(GOAL OF THE EXERCISE): Excluding any images, copy all of the lines below precisely as written.

(SOURCE DATA):
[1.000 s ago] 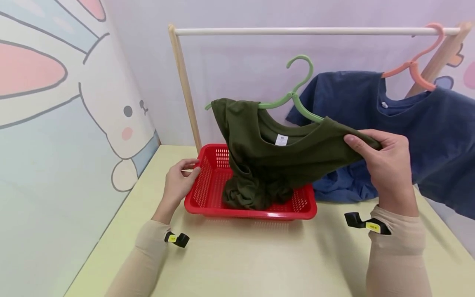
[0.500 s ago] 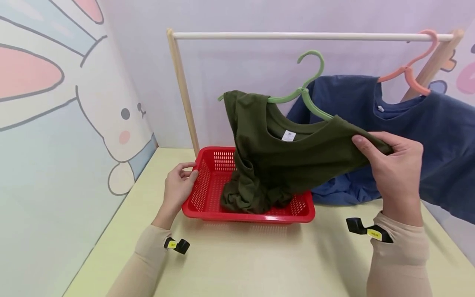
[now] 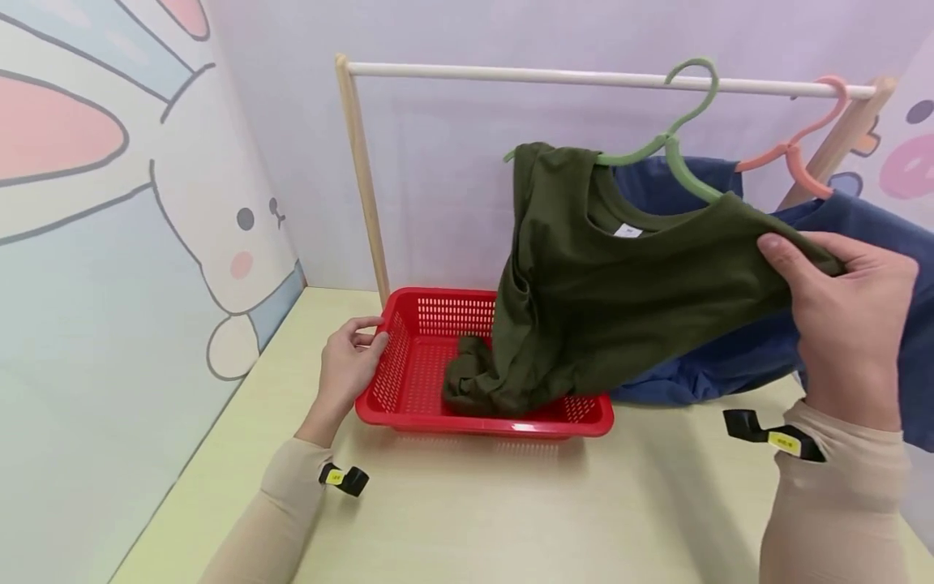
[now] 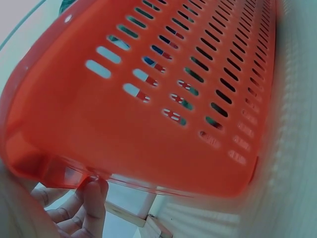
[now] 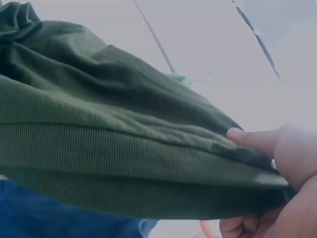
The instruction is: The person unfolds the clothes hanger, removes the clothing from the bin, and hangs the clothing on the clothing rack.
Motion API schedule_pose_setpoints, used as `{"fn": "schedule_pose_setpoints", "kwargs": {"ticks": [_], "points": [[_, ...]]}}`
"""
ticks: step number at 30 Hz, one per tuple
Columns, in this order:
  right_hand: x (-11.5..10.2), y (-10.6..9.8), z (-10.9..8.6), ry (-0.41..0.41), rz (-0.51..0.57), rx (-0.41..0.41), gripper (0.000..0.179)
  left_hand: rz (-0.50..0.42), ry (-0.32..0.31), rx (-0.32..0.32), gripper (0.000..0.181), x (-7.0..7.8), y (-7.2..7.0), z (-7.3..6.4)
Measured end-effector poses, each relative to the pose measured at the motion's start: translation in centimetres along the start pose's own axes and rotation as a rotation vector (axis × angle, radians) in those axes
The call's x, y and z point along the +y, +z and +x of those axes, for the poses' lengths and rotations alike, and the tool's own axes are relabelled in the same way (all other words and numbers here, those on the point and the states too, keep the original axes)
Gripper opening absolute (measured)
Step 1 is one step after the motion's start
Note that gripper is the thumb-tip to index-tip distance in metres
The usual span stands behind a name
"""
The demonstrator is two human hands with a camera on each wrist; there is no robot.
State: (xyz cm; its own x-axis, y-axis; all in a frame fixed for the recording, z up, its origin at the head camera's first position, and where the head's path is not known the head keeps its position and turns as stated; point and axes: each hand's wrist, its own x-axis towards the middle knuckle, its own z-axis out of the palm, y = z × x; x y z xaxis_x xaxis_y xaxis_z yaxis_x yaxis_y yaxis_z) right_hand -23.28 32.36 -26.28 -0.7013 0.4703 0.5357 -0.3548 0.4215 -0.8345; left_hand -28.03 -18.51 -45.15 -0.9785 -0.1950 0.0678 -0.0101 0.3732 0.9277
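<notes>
My right hand (image 3: 850, 304) pinches a dark green T-shirt (image 3: 627, 284) at its right shoulder, thumb in front. Inside the shirt sits a green hanger (image 3: 693, 174), its hook level with the rack's rail in view; whether it touches the rail I cannot tell. The shirt's lower part lies bunched in a red plastic basket (image 3: 430, 357). My left hand (image 3: 349, 357) grips the basket's left rim with thumb and fingers. The left wrist view shows fingertips (image 4: 94, 198) at the rim of the perforated basket. In the right wrist view the thumb presses on the green cloth (image 5: 124, 129).
A clothes rack with a white rail (image 3: 511, 75) and wooden legs stands at the back. A navy T-shirt (image 3: 737, 349) hangs from it on a pink hanger (image 3: 791, 154), partly behind the green shirt. A pale yellow table (image 3: 481, 511) lies below; a painted wall (image 3: 95, 324) borders the left.
My right hand has carried the green shirt and its hanger right and upward, and the hook has risen to the rail's height in view. Less shirt lies in the basket. My left hand stays on the rim.
</notes>
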Motion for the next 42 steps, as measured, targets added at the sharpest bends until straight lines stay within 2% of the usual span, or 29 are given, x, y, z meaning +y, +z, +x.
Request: {"fn": "schedule_pose_setpoints", "kwargs": {"ticks": [4,7,17,24,29,34,38,42], "points": [[0.0,-0.2,1.1,0.069,0.126,0.028,0.032,-0.003,-0.003,0.004,0.039,0.0,-0.1,-0.1],[0.1,-0.3,1.5,0.112,0.147,0.048,0.033,-0.004,-0.005,0.005,0.039,0.1,-0.1,-0.2],[-0.4,-0.2,2.0,0.196,0.002,0.089,0.019,-0.005,0.004,-0.005,0.042,0.1,0.1,-0.3],[0.0,0.0,1.9,0.221,0.029,0.091,0.019,0.005,0.006,-0.004,0.041,0.1,0.0,-0.3],[0.3,-0.2,1.8,0.248,-0.057,0.085,0.016,0.011,0.002,-0.004,0.042,0.1,-0.1,-0.3],[0.2,-0.2,1.1,0.271,-0.057,0.09,0.014,0.01,0.007,-0.005,0.042,0.1,0.0,-0.2],[0.2,-0.3,0.9,0.278,-0.098,0.069,0.012,0.013,0.017,-0.004,0.041,0.0,0.0,-0.1],[0.4,-0.4,1.1,0.27,-0.189,0.021,0.023,0.017,0.024,0.005,0.04,0.0,0.0,0.0]]}}
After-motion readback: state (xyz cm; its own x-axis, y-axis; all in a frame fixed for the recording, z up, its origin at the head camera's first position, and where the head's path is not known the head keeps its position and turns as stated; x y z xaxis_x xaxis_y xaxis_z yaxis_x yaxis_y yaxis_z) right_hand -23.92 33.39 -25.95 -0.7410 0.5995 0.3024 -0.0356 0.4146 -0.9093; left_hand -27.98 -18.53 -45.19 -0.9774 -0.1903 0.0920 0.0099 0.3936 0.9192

(OUTPUT BELOW):
[1.000 s ago] 
[0.500 s ago] 
[now] 
[now] 
[now] 
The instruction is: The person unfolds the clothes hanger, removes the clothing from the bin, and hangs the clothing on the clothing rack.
Motion API schedule_pose_setpoints, used as `{"fn": "schedule_pose_setpoints", "kwargs": {"ticks": [_], "points": [[_, ...]]}}`
"""
ticks: step number at 30 Hz, one per tuple
Columns, in this order:
  right_hand: x (-11.5..10.2), y (-10.6..9.8), z (-10.9..8.6), ry (-0.41..0.41), rz (-0.51..0.57), rx (-0.41..0.41), gripper (0.000..0.179)
  left_hand: rz (-0.50..0.42), ry (-0.32..0.31), rx (-0.32..0.32), gripper (0.000..0.181), x (-7.0..7.8), y (-7.2..7.0), z (-7.3..6.4)
Measured end-effector poses, each relative to the pose measured at the motion's start: translation in centimetres along the start pose's own axes and rotation as a rotation vector (axis × angle, radians) in those axes
The call's x, y and z point along the +y, +z and +x of those axes, for the poses' lengths and rotations alike, and the tool's own axes are relabelled in the same way (all other words and numbers here, those on the point and the states too, keep the original axes)
Gripper opening absolute (measured)
Step 1 is one step after the motion's start
Note that gripper is the thumb-tip to index-tip distance in metres
The usual span stands behind a name
"""
The demonstrator is two human hands with a camera on each wrist; there is no robot.
State: (xyz cm; its own x-axis, y-axis; all in a frame fixed for the recording, z up, its origin at the head camera's first position, and where the head's path is not known the head keeps its position and turns as stated; point and axes: each hand's wrist, its own x-axis towards the middle knuckle, its own z-axis out of the palm, y = z × x; x y z xaxis_x xaxis_y xaxis_z yaxis_x yaxis_y yaxis_z) right_hand -23.28 32.36 -26.28 -0.7013 0.4703 0.5357 -0.3548 0.4215 -0.8345; left_hand -28.03 -18.51 -45.15 -0.9785 -0.1950 0.0678 -0.0101 0.3732 0.9277
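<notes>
My right hand (image 3: 850, 304) pinches a dark green T-shirt (image 3: 627, 284) at its right shoulder, thumb in front. Inside the shirt sits a green hanger (image 3: 693, 174), its hook level with the rack's rail in view; whether it touches the rail I cannot tell. The shirt's lower part lies bunched in a red plastic basket (image 3: 430, 357). My left hand (image 3: 349, 357) grips the basket's left rim with thumb and fingers. The left wrist view shows fingertips (image 4: 94, 198) at the rim of the perforated basket. In the right wrist view the thumb presses on the green cloth (image 5: 124, 129).
A clothes rack with a white rail (image 3: 511, 75) and wooden legs stands at the back. A navy T-shirt (image 3: 737, 349) hangs from it on a pink hanger (image 3: 791, 154), partly behind the green shirt. A pale yellow table (image 3: 481, 511) lies below; a painted wall (image 3: 95, 324) borders the left.
My right hand has carried the green shirt and its hanger right and upward, and the hook has risen to the rail's height in view. Less shirt lies in the basket. My left hand stays on the rim.
</notes>
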Motion for the next 42 steps, as measured, targets added at the sharpest bends until straight lines stay within 2% of the usual span, or 29 are given, x, y, z meaning +y, +z, +x.
Request: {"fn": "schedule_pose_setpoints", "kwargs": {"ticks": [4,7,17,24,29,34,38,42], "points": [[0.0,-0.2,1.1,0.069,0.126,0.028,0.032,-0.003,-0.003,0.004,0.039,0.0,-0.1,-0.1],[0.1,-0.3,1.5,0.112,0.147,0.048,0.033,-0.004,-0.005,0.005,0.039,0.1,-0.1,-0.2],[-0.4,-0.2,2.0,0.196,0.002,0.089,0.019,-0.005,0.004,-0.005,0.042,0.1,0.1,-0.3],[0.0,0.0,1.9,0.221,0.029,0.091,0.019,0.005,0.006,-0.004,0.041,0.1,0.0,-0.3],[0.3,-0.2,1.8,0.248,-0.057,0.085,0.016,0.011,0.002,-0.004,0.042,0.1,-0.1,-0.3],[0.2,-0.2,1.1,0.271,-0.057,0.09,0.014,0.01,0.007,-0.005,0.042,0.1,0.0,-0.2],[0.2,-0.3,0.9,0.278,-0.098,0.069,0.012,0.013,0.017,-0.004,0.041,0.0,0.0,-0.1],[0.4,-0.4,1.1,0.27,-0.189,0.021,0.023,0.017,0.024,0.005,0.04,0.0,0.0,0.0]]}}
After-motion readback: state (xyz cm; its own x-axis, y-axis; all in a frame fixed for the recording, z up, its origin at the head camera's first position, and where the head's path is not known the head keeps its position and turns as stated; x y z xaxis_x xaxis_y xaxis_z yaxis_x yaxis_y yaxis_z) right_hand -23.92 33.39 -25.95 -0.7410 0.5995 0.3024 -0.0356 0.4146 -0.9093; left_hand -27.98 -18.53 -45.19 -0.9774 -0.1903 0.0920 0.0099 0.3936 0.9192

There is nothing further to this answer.